Psychology - Treatment Approaches
MAJOR APPROACHES in TREATING PERSONALITY DISORDERS
Explore the major approaches for the treatment of personality disorders.
Treatment of personality disorders includes a wide spectrum of therapeutic modalities with different applicability depending on the specific nature of the type of personality disorder at issue. Generally, patients suffering from personality disorders benefit from some form of psychotherapy, behavioral therapy, or drug therapy; sometimes, different therapy modalities are used in combination. Ordinarily, personality disorders do not require in-patient hospitalization, except for patients suffering from delusions associated with acute paranoia, patients whose symptoms include suicidal tendencies and patients suffering symptoms of acute drug or alcohol withdrawal (Coleman, Butcher and Carson 1994).
Freudian psychoanalysis and psychodynamic psychotherapy emphasize insight- oriented analysis of conflicts whose origin lie within the patient's subconscious, and more specifically, conflicts that are directly attributable to various elements of the parent- child relationship as well as to the separation issues and repressed sexual desires detailed by Sigmund Freud in the early 20th century. Both strict Freudian psychoanalysis and psychodynamic psychotherapy incorporate the analysis of dreams, although the latter approach usually involves more input from the therapist than the former (Gerrig and Zimbardo 2005).
The cognitive-behavioral approach to treatment de-emphasizes the role of understanding the subconscious origin of psychological disorders and focuses more directly on the associations and "triggers" of psychological symptoms and on reversing the conditioning that accounts for personality disorders. Consequently, this type of therapy is more conducive to the treatment of symptoms that relate to learned responses and to anxieties and unreasonable fears or phobias triggered by specific situations capable of being reduced through systematic desensitization (Coleman, Butcher and Carson 1994).

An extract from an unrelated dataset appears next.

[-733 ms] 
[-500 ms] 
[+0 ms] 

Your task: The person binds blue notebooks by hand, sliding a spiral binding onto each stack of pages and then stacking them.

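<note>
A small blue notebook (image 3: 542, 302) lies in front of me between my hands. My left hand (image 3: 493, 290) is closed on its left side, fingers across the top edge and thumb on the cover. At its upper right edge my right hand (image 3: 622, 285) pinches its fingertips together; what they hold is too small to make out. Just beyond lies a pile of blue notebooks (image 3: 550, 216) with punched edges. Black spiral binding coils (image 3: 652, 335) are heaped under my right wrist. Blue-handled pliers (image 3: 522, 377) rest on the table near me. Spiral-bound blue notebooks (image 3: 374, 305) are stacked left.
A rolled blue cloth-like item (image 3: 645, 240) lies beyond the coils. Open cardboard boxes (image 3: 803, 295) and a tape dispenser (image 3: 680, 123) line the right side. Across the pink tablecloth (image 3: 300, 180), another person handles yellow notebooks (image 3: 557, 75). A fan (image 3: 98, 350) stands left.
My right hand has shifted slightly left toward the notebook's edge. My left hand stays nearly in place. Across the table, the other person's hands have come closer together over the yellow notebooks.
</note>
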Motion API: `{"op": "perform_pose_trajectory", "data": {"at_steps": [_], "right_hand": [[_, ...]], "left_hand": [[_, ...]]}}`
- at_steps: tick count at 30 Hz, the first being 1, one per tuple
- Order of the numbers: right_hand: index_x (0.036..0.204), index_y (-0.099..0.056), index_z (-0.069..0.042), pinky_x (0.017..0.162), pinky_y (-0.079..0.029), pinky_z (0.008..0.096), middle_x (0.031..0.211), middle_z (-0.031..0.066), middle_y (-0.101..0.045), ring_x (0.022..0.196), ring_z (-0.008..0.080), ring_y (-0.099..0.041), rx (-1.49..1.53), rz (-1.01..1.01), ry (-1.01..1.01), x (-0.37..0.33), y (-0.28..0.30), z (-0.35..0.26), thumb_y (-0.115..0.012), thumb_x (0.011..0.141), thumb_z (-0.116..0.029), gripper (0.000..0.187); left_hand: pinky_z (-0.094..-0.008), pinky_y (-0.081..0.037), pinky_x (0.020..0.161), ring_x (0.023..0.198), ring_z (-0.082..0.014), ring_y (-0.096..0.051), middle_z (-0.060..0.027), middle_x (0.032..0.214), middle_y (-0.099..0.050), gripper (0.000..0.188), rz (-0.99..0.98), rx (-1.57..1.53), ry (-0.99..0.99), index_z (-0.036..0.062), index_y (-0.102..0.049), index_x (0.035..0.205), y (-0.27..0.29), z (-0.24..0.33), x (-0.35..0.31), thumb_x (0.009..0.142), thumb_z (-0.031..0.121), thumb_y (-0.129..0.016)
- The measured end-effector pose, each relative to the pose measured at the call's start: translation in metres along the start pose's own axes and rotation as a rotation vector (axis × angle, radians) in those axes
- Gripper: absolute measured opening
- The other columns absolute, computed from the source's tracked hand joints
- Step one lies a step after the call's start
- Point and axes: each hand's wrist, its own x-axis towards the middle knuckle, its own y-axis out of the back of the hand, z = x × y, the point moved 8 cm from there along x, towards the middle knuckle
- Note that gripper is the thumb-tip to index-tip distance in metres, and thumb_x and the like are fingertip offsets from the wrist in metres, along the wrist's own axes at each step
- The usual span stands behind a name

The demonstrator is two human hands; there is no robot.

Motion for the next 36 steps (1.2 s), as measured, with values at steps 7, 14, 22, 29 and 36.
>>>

Most personality disorders can be broadly grouped into (1) paranoid or schizophrenic disease, (2) narcissistic, histrionic, borderline, and antisocial disorders, and (3) obsessive-compulsive, dependant, or avoidant disorders with specific forms of therapy dictated more by the particular symptoms and their severity (Shapiro 1999).
Paranoid/Schizoid personality disorders are difficult to treat via insight-oriented therapeutic approaches, mainly because the patient is prone to doubt the motives of the therapist by virtue of the nature of the symptoms of the disease itself: namely, paranoid delusions that convince the patient that the therapist is part of a larger "conspiracy" against the patient (Shapiro 1999).
Narcissistic, histrionic, borderline, and antisocial disorders are treatable via several insight-oriented, one-on-one psychoanalytic psychotherapeutic approaches conducted by specialists in those types of disorders, as are many obsessive-compulsive and avoidant disorders (Gerrig and Zimbardo 2005). Alternatively, obsessive- compulsive, dependant, and especially, avoidant disorders are treatable in group settings as well. Avoidant and dependent personality disorders, in particular, may be best-suited to cognitive behavioral therapeutic approaches where the roots of the patient's disorder relates to distorted self-perceptions capable of being addressed directly (Coleman, Butcher and Carson 1994).
Where paranoid or schizophrenic personality disorders are associated with acute psychotic episodes and intense delusions, antipsychotic drugs are used to reduce symptoms sufficiently for the patient to benefit from supportive therapy. This is less likely to trigger the defensive reaction to the therapist often associated with attempts to treat acute paranoia or schizoid symptoms through insight-oriented psychotherapy (Shapiro 1999).